Sust-it is the UK's first energy efficiency website for electrical appliances and products. It ranks products by their running costs and emissions based on average usage, and presents this information in financial terms. It has researched over 11,000 household electrical products from TV's to washing machines. Sust-it featured on The Independent's 101 Really Useful Websites. and products. In 2008 Sust-it was shortlisted in the Green Awards for Creativity in sustainability, and in 2009 received highly commended in the UK CEED eWell-Being Awards.

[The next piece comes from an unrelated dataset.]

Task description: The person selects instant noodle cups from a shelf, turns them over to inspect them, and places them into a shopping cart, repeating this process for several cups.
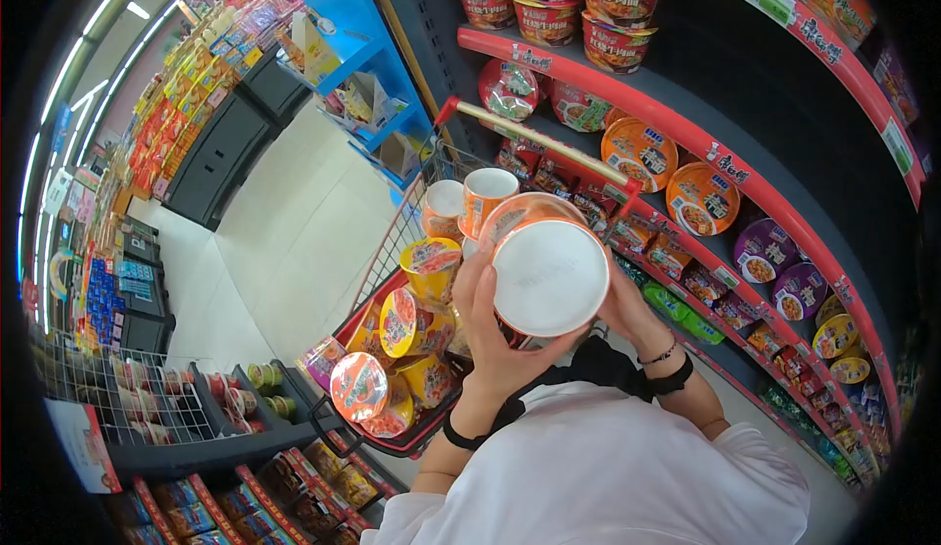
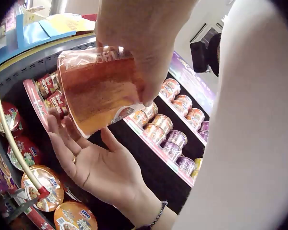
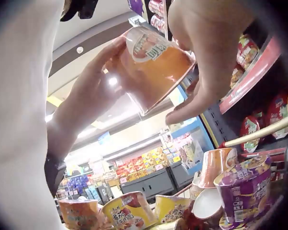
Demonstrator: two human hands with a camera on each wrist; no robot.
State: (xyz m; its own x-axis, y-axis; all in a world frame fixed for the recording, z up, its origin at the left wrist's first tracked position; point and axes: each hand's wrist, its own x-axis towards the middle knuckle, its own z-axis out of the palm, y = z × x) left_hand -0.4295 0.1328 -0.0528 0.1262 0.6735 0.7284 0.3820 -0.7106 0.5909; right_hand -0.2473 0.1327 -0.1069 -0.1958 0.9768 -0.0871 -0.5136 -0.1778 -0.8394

Their research has been used to highlight energy efficiency improvements in televisions between 2006 and 2011. Sust-it data has been used by the International Energy Agency as part of their studies on Efficient Electrical End-Use Equipment.

== Background ==
Sust-it was launched in January 2007, after being conceived and created by multimedia producer Ross Lammas. It came about after he built an ecohouse and discovered how difficult it was to access meaningful information on the energy consumption of household electrical products. The potential savings from energy efficient appliances had been well documented. EU Energy labeling and Eco-design of Energy-related products has helped raise the energy efficiency of household electrical goods.

==Data sources==
Sust-it researches information on energy consumption from manufacturers published data and makes calculations based on average domestic UK energy prices. Annual kgCO2 is calculated using the National Energy Foundation formula for UK mains electricity. In 2011 Sust-it added water usage costs to relevant appliances, using the Ofwat UK average cost of 0.12p/litre. Computer and printer data is based on Energy Star's TEC testing and calculation.

==Business Model==
Sust-it is financed by advertisers, who pay on a pay per click, or by commissions on sales, revenues are also generated by providing energy consumption data for researchers and retailers. They do not receive any funding from any Government agencies, trusts or independent charities.